## WORK INSTRUCTION:
Write down exactly the lines of the records below, beginning with the first and ending with the line that includes "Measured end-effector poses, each".

## RECORD EXTRACTS:

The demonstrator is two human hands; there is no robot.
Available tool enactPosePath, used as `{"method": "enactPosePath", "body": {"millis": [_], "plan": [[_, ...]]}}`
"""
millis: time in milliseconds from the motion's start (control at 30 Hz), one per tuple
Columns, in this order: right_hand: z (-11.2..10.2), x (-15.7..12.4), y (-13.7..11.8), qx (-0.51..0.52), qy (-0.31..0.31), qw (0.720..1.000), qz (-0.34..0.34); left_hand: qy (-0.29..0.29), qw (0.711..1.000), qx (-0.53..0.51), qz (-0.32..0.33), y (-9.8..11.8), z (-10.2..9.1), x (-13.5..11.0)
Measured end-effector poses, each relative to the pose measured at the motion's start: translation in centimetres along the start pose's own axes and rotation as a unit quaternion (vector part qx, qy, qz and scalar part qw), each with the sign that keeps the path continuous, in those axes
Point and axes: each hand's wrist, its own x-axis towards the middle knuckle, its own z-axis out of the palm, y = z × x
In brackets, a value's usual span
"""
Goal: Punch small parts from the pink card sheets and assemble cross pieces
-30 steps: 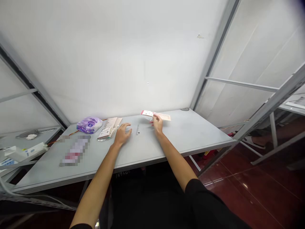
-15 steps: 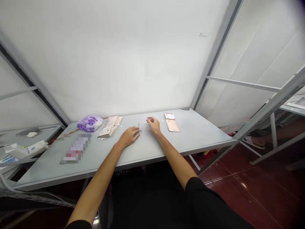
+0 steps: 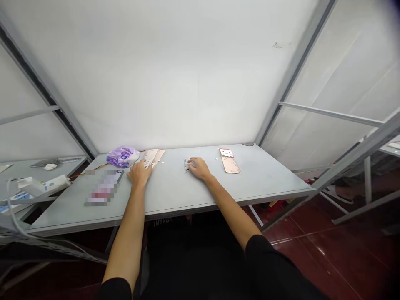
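Observation:
My left hand point(image 3: 139, 173) lies over the tan paper sheets point(image 3: 151, 157) at the back of the grey table point(image 3: 168, 196), and it hides the small packet that was lying there. The purple plastic pouch point(image 3: 123, 156) sits just beyond that hand, to the left. My right hand point(image 3: 198, 168) rests on the table with its fingertips at the right side of a small metal ruler point(image 3: 186, 166). To the right of that hand lies a tan card with a red-and-white top point(image 3: 230, 161), untouched.
A pixelated flat object point(image 3: 103, 187) lies at the table's left. Grey metal frame posts point(image 3: 300, 71) rise at both back corners. A lower shelf point(image 3: 40, 166) with a white power strip point(image 3: 43, 185) and cables stands left. Red tiled floor point(image 3: 312, 246) shows right, with a person's foot point(image 3: 339, 193) beyond.
The tan card went from my right hand's grip onto the table. My left hand moved left from the ruler onto the papers, and my right hand moved to the ruler.

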Motion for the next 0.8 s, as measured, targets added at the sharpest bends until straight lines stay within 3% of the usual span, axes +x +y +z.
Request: {"method": "enactPosePath", "body": {"millis": [167,267,533,633,800], "plan": [[-0.1,0.0,-0.1,0.038,0.042,0.998,-0.005,0.081,0.991,-0.092,0.052,1.0,-0.2,-0.2],[-0.2,-0.1,-0.5,0.052,0.056,0.997,-0.018,0.098,0.979,-0.143,0.103,2.0,0.3,-0.4],[-0.2,-0.4,-1.7,0.132,0.021,0.990,-0.054,-0.009,0.935,-0.217,0.281,5.5,2.8,-2.8],[-0.1,-0.5,-1.7,0.142,0.024,0.988,-0.062,-0.052,0.929,-0.215,0.296,5.9,2.8,-3.3],[-0.2,-0.4,-1.6,0.133,0.016,0.989,-0.058,-0.105,0.939,-0.210,0.253,5.4,3.2,-3.1]]}}
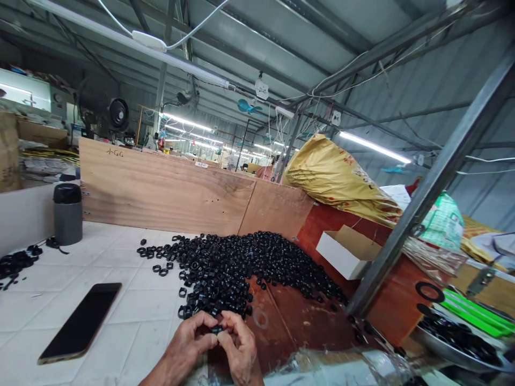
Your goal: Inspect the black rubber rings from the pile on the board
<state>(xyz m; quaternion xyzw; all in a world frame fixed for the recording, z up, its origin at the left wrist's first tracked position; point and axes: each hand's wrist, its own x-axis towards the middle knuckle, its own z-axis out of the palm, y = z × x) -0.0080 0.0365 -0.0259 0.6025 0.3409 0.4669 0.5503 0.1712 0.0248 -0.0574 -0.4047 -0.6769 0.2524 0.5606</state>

## ANSWER TO THIS TASK:
The demonstrator is two human hands; there is no robot.
Available tool enactPosePath, used as `{"method": "enactPosePath", "body": {"millis": [_], "plan": [[_, ...]]}}`
"""
millis: time in milliseconds from the motion's start (control at 30 Hz), one per tuple
Columns, in this order: right_hand: z (-11.2..10.2), x (-15.7..12.4), y (-13.7..11.8), qx (-0.51..0.52), qy (-0.31..0.31), qw (0.720..1.000), qz (-0.34..0.34); left_hand: qy (-0.29..0.29), qw (0.711..1.000), qx (-0.53..0.51), qz (-0.32..0.33), y (-9.8..11.8), z (-10.2..9.1), x (-13.5..11.0)
Measured end-effector poses, each relative to the pose measured at the motion's start: translation in centimetres along the start pose's own axes and rotation as a unit quaternion (vector part qx, qy, qz and scalar part qw), each with the sign that keeps the path continuous, in those axes

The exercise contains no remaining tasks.